Skipper John O'Shea has warned Sunderland they cannot afford to wait until setbacks strike to start playing.
The Black Cats mounted a spirited fightback against European champions Chelsea on Saturday, but only after falling behind early on and then allowing the visitors to establish a 3-0 lead.
They did much the same at Norwich last weekend, when they counted themselves unfortunate not to return from Carrow Road with a point despite conceding twice.
Manager Martin O'Neill was able to take positives from the second-half performances in particular in both games, but his side slipped into the relegation zone, exactly where they were when he took over a year ago.
Victory in the rearranged home game against Reading on Tuesday night is a must if they are to restore confidence ahead of an intensely difficult run of fixtures, but O'Shea admits they will have to become more proactive if they are to dig themselves out of a hole largely of their own making.
He said: "The league doesn't end after the Reading game, fortunately. We know it's a massive game, every game at home now is going to be a massive game.
"We have to show the belief and the confidence we have shown in the second-half performances and the way we have taken the games to the opposition.
"But we have to do that from the start and not just wait for a goal to be conceded to show that reaction. We need to show that beforehand rather than a reaction."
The statistics make increasingly depressing reading for the red and white faithful. Sunderland have now won just two of their last 23 league games; their last three league wins have come against 10 men and they have not beaten a team which finished a game with a full complement since March.
O'Neill's first 10 league fixtures yielded seven wins and a draw, and a return of 22 points from a possible 30; the last 29 have resulted in just four wins, 13 draws and 25 points from a total of 87.
The manager remains unbowed, but admits he needs a victory, and needs it fast.
He said: "Tuesday is a big game, but it always was going to be that. If we actually win the game, we lift ourselves into 15th position in the league.
"But I don't think that's the issue, it's the points on the board which are more important. We need to get some points now and we just need to win the game."
That was something they never really had a chance of doing on Saturday as they very nearly capitulated inside the opening 11 minutes.
Things might have been worse had referee Mark Halsey spotted Sebastian Larsson's tug on Eden Hazard's shirt, which could have resulted in both a penalty and a red card, but the respite was temporary.
Having passed up three earlier opportunities, Chelsea took the lead when Fernando Torres evaded Carlos Cuellar's ill-judged lunge on halfway to play Victor Moses into space and then head upfield as the former Wigan striker picked out Hazard on the left.
The Belgian's cross was perfectly weighted for Torres to arrive and stab the ball past keeper Simon Mignolet.
Sunderland recovered a measure of composure and started to pin Chelsea back, but their hopes were dealt a in first-half injury time when Larsson went to ground inside the penalty area and felled Ramires, and Torres stepped up to send Mignolet the wrong way from the spot.

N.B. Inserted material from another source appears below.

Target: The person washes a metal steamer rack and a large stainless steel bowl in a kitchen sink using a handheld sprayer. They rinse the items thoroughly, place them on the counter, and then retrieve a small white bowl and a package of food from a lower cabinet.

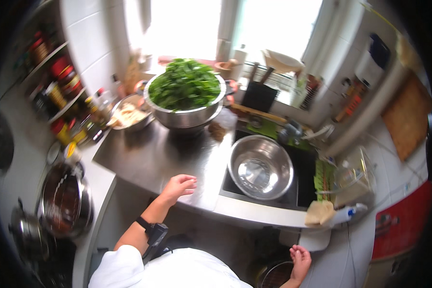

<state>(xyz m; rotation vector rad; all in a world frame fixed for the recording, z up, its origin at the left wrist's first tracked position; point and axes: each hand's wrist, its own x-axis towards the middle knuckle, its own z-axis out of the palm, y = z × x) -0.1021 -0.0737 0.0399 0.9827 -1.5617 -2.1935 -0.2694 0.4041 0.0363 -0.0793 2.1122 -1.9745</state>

The Spaniard was denied a hat-trick by the woodwork four minutes after the restart, but Juan Mata turned the rebound home, and the points were won.
Adam Johnson's well-struck 66th-minute effort reduced the deficit and sparked a concerted response during which Craig Gardner rattled the crossbar, but it was all too little, too late.
O'Shea said: "You know against a team like Chelsea, they are good enough to create a fantastic goal out of nothing.
"But if you are helping them along the way, you know you are going to be in for a tough day."